Our garden had raspberries and blueberries for Margo's 4th of July cake -- from scratch

    We have a pumpkin garden at the lake cabin, a squash garden on the farm, the fruit farm on the farm with some lettuce, beans, peas, etc., and a water melon farm on the sand land along the River Road.  They seem to be doing pretty good, setting fruit and so far we have kept the weeds in check.
The squash garden has small squash on the vines.  Had to ring it with an electric fence as the deer ate the blossoms.

    Scott and I put a new porch roof on the cabin.  Back in 1975 we built it and a year later added a porch with a roof made of plastic panels. Forty years later, it had sort of deteriorated from sun, wind, and branches dropping on it.  We tore off the old panels and supporting boards and then completely replaced the roof, this time with steel panels screwed to new treated wood rafters and cross boards.


    Barring wind and tree falls, it should last 40 years too.
 
   Monday afternoons each week for the past several years, I have volunteered at the Luck Museum Ravenholt Family History Research Center to help folks find their family roots.  We have free drop-in help, and also get email requests through our website and local museums.  I spend about 8 hours per week in doing computer searches, local record lookups and other genealogical research as a volunteer.  An interesting detective job that lets me use some of my computer experience and knowledge of local history.

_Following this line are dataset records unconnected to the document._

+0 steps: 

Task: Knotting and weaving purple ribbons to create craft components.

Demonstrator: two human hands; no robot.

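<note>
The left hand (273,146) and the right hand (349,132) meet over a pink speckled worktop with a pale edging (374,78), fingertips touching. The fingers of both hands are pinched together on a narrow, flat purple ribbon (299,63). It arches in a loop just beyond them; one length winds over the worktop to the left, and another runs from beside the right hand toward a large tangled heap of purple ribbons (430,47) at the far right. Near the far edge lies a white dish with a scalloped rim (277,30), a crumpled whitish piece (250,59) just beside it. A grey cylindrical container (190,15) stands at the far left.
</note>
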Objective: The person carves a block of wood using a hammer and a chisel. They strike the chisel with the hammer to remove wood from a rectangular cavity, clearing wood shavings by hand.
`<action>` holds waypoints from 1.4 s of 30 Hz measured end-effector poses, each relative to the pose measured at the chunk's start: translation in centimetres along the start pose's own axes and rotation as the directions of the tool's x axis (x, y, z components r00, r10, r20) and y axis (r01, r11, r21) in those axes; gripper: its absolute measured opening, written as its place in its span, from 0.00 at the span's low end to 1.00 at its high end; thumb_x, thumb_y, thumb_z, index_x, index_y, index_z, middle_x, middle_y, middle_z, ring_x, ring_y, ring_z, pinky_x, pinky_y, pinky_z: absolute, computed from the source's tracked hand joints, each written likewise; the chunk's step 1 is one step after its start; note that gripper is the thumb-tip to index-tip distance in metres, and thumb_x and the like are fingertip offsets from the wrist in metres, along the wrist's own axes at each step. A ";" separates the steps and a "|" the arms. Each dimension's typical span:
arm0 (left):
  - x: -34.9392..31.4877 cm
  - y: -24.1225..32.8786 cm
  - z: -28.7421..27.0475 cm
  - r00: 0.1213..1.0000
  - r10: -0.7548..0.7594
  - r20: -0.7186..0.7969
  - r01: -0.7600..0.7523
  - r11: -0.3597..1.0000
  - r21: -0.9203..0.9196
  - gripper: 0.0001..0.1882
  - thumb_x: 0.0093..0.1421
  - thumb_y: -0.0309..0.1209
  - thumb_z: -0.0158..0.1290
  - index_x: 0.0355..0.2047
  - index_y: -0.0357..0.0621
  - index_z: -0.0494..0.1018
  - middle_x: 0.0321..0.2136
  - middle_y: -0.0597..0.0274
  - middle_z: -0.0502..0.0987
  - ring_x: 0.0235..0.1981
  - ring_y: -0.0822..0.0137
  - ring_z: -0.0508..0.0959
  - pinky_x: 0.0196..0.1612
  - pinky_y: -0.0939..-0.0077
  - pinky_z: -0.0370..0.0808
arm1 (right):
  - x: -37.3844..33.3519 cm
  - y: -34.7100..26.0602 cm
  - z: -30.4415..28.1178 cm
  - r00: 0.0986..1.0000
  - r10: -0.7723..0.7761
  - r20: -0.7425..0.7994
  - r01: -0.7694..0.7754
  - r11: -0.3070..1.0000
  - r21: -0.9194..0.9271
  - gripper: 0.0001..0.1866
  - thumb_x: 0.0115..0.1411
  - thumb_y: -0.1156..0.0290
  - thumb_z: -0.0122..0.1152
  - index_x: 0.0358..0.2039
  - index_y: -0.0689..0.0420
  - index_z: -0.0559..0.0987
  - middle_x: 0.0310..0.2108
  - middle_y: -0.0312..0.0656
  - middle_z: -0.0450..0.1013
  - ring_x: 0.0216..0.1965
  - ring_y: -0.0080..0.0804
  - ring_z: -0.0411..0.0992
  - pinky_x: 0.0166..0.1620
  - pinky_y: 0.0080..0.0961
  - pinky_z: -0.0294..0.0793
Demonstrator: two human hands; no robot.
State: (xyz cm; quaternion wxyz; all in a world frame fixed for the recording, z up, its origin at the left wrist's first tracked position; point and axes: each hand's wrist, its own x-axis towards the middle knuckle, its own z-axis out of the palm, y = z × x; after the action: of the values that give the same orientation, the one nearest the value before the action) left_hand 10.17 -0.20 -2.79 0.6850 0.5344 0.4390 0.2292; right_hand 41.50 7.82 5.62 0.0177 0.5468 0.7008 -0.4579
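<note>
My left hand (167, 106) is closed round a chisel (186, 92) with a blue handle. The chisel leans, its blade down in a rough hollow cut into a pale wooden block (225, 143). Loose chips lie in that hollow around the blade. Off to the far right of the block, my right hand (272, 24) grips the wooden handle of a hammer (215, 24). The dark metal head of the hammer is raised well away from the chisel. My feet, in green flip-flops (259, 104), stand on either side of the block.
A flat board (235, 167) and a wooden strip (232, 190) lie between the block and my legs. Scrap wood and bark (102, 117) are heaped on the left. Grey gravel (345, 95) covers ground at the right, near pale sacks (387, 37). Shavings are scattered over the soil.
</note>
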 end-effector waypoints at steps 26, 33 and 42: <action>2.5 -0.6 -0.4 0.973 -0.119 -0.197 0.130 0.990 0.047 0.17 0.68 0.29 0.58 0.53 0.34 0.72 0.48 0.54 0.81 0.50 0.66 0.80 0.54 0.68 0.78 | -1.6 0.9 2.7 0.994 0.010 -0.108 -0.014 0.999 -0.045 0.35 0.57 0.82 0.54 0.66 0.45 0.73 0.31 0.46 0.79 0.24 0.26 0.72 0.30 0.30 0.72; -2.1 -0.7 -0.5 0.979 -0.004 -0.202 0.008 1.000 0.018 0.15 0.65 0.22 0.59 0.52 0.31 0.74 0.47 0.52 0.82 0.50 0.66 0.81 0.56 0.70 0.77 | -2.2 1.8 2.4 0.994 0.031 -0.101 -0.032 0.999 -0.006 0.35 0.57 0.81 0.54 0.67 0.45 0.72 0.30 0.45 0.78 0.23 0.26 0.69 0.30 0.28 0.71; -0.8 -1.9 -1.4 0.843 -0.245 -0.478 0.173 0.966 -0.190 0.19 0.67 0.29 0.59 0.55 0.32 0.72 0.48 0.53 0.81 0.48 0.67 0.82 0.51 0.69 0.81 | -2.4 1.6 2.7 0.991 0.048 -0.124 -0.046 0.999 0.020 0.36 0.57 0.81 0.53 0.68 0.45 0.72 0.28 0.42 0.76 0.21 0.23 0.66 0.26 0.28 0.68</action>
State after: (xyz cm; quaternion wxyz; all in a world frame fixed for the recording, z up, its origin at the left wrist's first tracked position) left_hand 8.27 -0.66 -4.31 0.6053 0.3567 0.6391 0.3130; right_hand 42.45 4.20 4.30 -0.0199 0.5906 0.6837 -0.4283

     A request from last week via an email:  "My great grandfather lived near Luck for a time in the 1920s.  Can you find where he lived and how long he was here?"  Usually we get a name, a birth date or death date, and maybe some additional family names.  This time it was that Mr. Iver Iverson, wife Anna and 10 children.  We found them in the 1920 census on Ancestry.com, then in the 1924 platbook in the museum, and then Anna and 5 of her children's obituaries in the Luck Enterprise newspaper digital obits file at the museum.  Sending all of that to the California requester, we got a thankyou that said -- the information in the obituaries gave the information they wanted, and that if they got here on a trip, they would like to see the farm.  In the meantime we will photograph it for her.

   It has been 4 years since Margo found out she had breast cancer that had spread to some lymph nodes.  She had a checkup this week, -- all clear and for the future, she can go back to normal yearly mammograms and doctor visits.  Her initial prognosis was 85% likely to be alive in 5 years, and after a year of harsh treatments, she is doing fine cancerwise.  She has to have some heart checks next time as they have found out that radiation treatments to the chest can damage the heart.  No symptoms, but an echo-cardiogram to see.

 Her back surgeries of 2 years ago are mostly healed.  They left her much weaker than before in leg strength and balance.  Most of the sharp pain is gone, but still some chronic pain.  She has been going to physical therapy weekly and will soon finish with that.  She walks now on even surfaces without a cane, but feels safer with one outside. The surgeries were necessary to stop some very serious damage happening in her spine, so that really wasn't a choice.  Adjusting to lowered physical abilities has been tough, but it helps that she has had continued progress and is likely to continue to improve.  She is able to do some of the things she likes to do, and along with many ibuprofen, aspirin and tylenol, can cope with the pain.  Getting older is not always pleasant, but after 4 years, we are eagerly planning a trip south again in January!